▶ [EXERCISE DETAILS]:
Every line of the listing below should be written out exactly, minus its pictures.

▶ [DATA SHOWN]:
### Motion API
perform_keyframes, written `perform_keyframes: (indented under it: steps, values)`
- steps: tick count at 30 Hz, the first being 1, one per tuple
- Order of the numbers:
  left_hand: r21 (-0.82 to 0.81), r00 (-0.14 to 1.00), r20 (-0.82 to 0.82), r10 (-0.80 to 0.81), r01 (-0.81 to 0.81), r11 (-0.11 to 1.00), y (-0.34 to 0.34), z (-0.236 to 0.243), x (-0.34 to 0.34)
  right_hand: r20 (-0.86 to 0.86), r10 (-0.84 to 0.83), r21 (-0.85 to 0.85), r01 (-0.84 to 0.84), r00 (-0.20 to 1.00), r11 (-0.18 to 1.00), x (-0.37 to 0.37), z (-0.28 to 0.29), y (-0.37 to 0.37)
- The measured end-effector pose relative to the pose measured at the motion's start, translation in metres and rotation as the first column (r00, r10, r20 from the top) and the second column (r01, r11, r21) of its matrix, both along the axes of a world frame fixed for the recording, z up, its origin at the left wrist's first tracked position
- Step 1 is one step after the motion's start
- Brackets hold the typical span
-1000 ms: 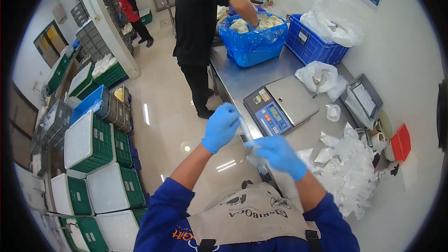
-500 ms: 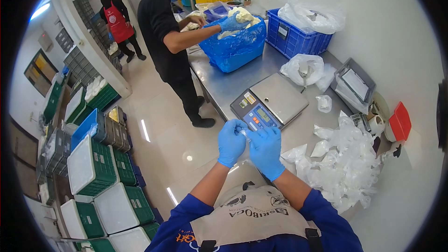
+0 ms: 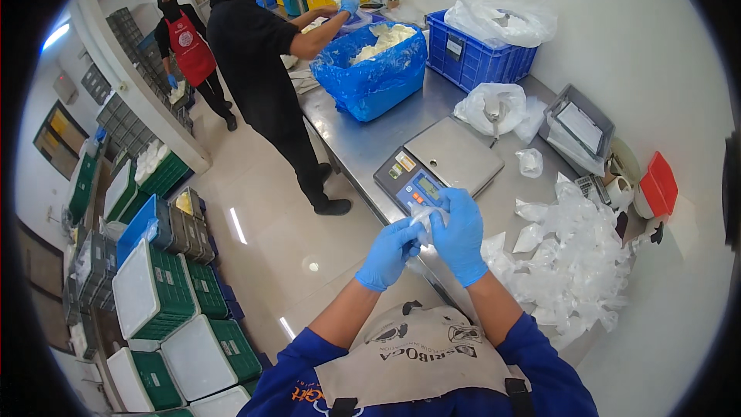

▶ [RESPONSE AREA]:
### Motion API
perform_keyframes, written `perform_keyframes: (indented under it: steps, values)`
- steps: tick count at 30 Hz, the first being 1, one per tuple
- Order of the numbers:
  left_hand: r21 (-0.82 to 0.81), r00 (-0.14 to 1.00), r20 (-0.82 to 0.82), r10 (-0.80 to 0.81), r01 (-0.81 to 0.81), r11 (-0.11 to 1.00), y (-0.34 to 0.34), z (-0.236 to 0.243), x (-0.34 to 0.34)
  right_hand: r20 (-0.86 to 0.86), r10 (-0.84 to 0.83), r21 (-0.85 to 0.85), r01 (-0.84 to 0.84), r00 (-0.20 to 1.00), r11 (-0.18 to 1.00), x (-0.37 to 0.37), z (-0.28 to 0.29), y (-0.37 to 0.37)
- The measured end-effector pose relative to the pose measured at the motion's start, translation in metres and rotation as the first column (r00, r10, r20 from the top) and the second column (r01, r11, r21) of its matrix, both along the axes of a world frame fixed for the recording, z up, its origin at the left wrist's first tracked position
- Step 1 is one step after the motion's start
- Brackets hold the typical span
-1000 ms: 
-500 ms: 
+0 ms: 

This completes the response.